Astrocytes Decreased the Sensitivity of Glioblastoma Cells to Temozolomide and Bay 11-7082.

Abstract

Glioblastoma multiforme (GBM) is the most common malignant type of astrocytic tumors. GBM patients have a poor prognosis with a median survival of approximately 15 months despite the “Stupp” Regimen and high tumor recurrence due to the tumor resistance to chemotherapy. In this study, we co-cultured GBM cells with human astrocytes in three-dimensional (3D) poly(ethylene glycol) dimethyl acrylate (PEGDA) microwells to mimic the tumor microenvironment. We treated 3D co- and mono-cultured cells with Temozolomide (TMZ) and the nuclear factor-κB (NF-κB) inhibitor Bay 11-7082 and investigated the combined effect of the drugs.
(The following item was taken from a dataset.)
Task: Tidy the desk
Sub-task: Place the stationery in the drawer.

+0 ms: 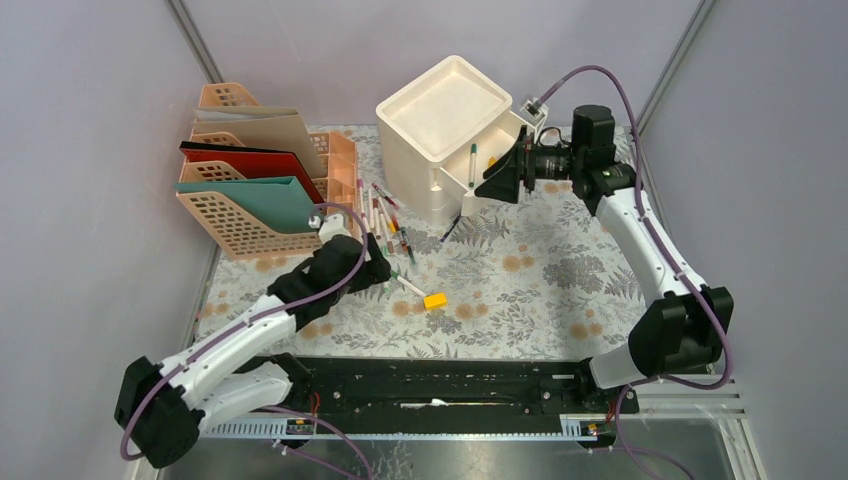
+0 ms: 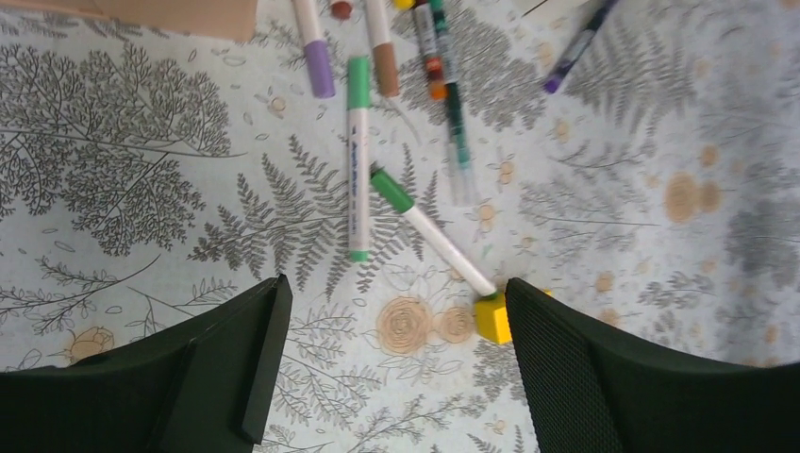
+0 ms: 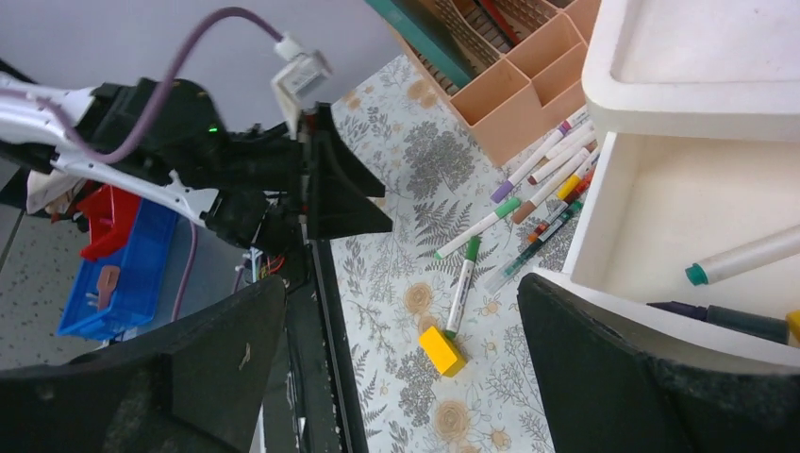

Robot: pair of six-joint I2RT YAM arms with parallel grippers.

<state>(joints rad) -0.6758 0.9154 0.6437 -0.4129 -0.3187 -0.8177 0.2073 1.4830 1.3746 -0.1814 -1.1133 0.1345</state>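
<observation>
Desk (image 1: 560,290) in pale cloth, grey ferns, tan flowers, scattered markers (image 1: 385,222)

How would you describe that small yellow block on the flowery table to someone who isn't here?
Find the white drawer box at the back of the desk, then follow the scattered markers in front of it toward the near edge. At the tip of the nearest one, a green-capped white marker, sits the yellow block. It is the only short, chunky cube among long thin pens.
</observation>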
We assessed the expressions of glial fibrillary acidic protein (GFAP) and vimentin that play a role in the tumor malignancy and activation of the astrocytes as well as Notch-1 and survivin that play a role in GBM malignancy after the drug treatment to understand how astrocytes induced GBM drug response. Our results showed that in the co-culture, astrocytes increased GBM survival and resistance after combined drug treatment compared to mono-cultures. These data restated the importance of 3D cell culture to mimic the tumor microenvironment for drug screening.